Almost five years ago Denmark stunned the rest of Europe by saying "no" to the Maastricht treaty in a referendum which produced a vote of 50.7 per cent against. Only after Danish leaders had returned to the EU negotiating table, and won four "opt outs", did the population switch their vote, grudgingly, to a "yes". The Danes won opt-outs from monetary union, immigration and justice policy, European citizenship rules and defence co-operation.
Now, the country is heading for another bout of soul-searching. A new EU treaty, giving away more national sovereignty, is due to be signed in Amsterdam in June. Denmark must hold another referendum before ratification.
If Danes vote "no" again, the future of the union could be thrown into disarray. By failing to ratify, Denmark would prevent implementation of the new treaty across Europe, thereby blocking further integration and stalling the process of enlargement.
The social democrat-led coalition government is largely in favour of tying Denmark closer to the union. "We will certainly take a beating if we stay out of the single currency," says Niels Helveg Petersen, the pro- European Foreign Minister.

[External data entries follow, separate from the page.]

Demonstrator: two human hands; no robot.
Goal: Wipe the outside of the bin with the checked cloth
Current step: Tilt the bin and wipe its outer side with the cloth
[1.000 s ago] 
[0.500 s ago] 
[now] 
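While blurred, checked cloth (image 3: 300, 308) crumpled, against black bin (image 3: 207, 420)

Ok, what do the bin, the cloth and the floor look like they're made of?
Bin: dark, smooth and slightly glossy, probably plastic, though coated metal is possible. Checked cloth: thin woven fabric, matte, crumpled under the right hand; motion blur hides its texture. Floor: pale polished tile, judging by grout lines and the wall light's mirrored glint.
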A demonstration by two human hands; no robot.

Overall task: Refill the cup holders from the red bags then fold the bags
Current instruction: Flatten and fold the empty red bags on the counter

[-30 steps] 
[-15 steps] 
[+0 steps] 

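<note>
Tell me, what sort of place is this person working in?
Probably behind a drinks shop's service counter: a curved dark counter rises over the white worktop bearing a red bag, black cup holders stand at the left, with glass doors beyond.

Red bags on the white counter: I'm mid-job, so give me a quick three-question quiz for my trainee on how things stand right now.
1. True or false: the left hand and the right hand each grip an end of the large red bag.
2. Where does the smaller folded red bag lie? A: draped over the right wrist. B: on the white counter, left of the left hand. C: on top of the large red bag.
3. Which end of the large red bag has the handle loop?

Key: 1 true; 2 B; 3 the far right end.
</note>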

But after the shock of Maastricht, which demonstrated the danger of ignoring public opinion, the government appears reluctant to take a lead in the debate. All the polls show Danes are as sceptical today as they ever were. They, like the British, fear loss of sovereignty. But the Danes believe Britain distrusts Europe because it knows it cannot exercise its super-power ambitions in such a consensual forum.
Denmark, by contrast, takes a pride in the fact that it has no such vaulting ambitions. Rather, small and righteous Denmark fears it might be trampled on by bigger states.
Unlike in Britain, Danes fear that EU social standards will be weaker - not tougher - than standards in Denmark, where gay priests can marry (though not yet in a church) and where the state health system refunds the cost of a holiday, should a Dane fall ill abroad.
The Danish government is in a quandary about how to explain what Europe is "for". Uffe Elleman Jensen, the former foreign minister, ousted after the 1992 "no" vote, still talks of the need to promote the EU as a means to block German hegemony and maintain European peace. "We are still threatened by imbalances of power," he warns.
But many Danes see such arguments as dated. The government intends to use a different line to promote a "yes" vote in Amsterdam by explaining that the EU is "for" enlargement to the east, hoping this will give the project moral underpinning. But enlargement means little to most Danes, except the risk of more immigration.
There are signs that more liberal opinion formers in Denmark may be shifting towards EU support. Young moderates say it used to be the "decent" thing to be against but now it is "decent" to be pro. The far-right are hijacking the anti European agenda, producing a backlash.
Big business is strongly behind European Monetary Union. There is still, however, widespread evidence that ordinary people are deeply sceptical. Ask a taxi driver or a waiter whether they are against the union, and the chances are they will reply: "Yeh, sure" - as if to say: "It's obvious, isn't it?"